Wednesday, March 31, 2010

Budgets in Quicken Essentials for Mac

I've written before about how budgeting as done by older versions of Quicken falls somewhere between less than useful and misleading. I knew that Quicken Essentials for Mac wouldn't implement envelope budgeting. So, while I'm dubious about its utility, we're aiming for completeness here, so I figured I should give QEM's budgeting a whirl.

When starting new with Quicken Essentials for Mac, you're given three tasks, and setting up a budget is the third task. Clicking on "Get Started" on the Overview page brings you to a window where QEM prompts you to review your spending goals:

A couple of things to notice:

  • By default, the budget only went with the following six categories: Auto, Clothing, Dining, Entertainment, Groceries, and Household. You can add other budget items by either Category or Tag.
  • The Goal amount calculated is 80% of the three month average. 
  • Hovering over the "i" next to the 3 Month Average shows the specific amounts for that category in the last three months.

After making any changes that you want, your budget is created and the details for this month are shown:

(ooh, boy, not a good month for Tom!)

Each of the budget categories is shown with a bar graph -- green means I'm under budget, red means I'm over budget. Clicking on one of the bars or the "12 month" view brings up a detail window showing how far over or under budget I was for each of the last 12 months:

There's so much to be improved here, it's hard to know where to begin.

Budget items don't automatically include subcategories

The first thing that caught my eye about the budget that was set up was that it showed me not spending any money in the Auto category this month. "That's not right", I thought, "I've bought gas this month, and put it in my Auto:Fuel subcategory." If you've got categories set up with subcategories, you'll need to enter them in as separate budget items -- QEM will not automatically fold all of your subcategories into the main category.

There's no such thing as a "little" over budget

The next thing that caught my eye was the scale of the bar graphs -- they're shown with a range from 0% to 100%. For the category where I was under budget, the size of the bar was correct, but for those categories where I was over budget, the bar maxes out at 100%, no matter how far over budget you are.

Only two time frames, and no customization

The budget view only shows two possible time frames -- this month, and the 12 month view. There's no way to customize the budget time frame.

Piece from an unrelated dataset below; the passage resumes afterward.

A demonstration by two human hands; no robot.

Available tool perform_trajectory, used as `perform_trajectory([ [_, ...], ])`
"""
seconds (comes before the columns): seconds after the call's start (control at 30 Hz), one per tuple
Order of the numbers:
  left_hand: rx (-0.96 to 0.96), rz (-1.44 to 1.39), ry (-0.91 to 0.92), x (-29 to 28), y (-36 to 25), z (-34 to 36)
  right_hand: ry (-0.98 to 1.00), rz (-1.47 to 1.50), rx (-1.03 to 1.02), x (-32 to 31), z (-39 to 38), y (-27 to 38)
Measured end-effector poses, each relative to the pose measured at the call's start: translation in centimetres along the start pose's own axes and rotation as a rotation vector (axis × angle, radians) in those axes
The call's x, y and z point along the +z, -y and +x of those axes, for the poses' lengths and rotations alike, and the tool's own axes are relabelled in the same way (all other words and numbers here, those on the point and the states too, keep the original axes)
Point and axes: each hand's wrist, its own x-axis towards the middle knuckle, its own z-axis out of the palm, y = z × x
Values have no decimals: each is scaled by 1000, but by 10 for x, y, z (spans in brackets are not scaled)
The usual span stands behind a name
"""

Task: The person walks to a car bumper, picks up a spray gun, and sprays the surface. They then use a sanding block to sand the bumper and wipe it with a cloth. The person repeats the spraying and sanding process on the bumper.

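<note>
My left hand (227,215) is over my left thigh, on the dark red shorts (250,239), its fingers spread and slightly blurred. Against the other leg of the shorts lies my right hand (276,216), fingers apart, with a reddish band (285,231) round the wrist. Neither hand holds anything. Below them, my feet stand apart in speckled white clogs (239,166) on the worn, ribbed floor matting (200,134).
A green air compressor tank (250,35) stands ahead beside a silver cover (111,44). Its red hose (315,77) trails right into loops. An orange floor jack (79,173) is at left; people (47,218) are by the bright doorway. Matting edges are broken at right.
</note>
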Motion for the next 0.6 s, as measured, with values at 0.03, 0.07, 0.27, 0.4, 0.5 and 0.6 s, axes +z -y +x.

Going against UI conventions

The 12-month view hovers over the rest of the budget graph. You've got to squint to figure out how to get out of the 12-month view -- the button to close it is in the lower-right hand corner, the polar opposite of where pretty much every other close button has ever been in 26 years of Mac user interfaces.

Inadequacy at actually matching income and expenses

Finally, while I can perhaps understand concentrating one's budgeting efforts at more variable expenses (like groceries) rather than expenses that tend to be more fixed (like the phone bill), this version of budgeting still fails at the overall goal of matching income and expenses. I could set up great budget goals and be under every month for the categories I selected, but still fall behind if my total expenses across all categories outpace my total income.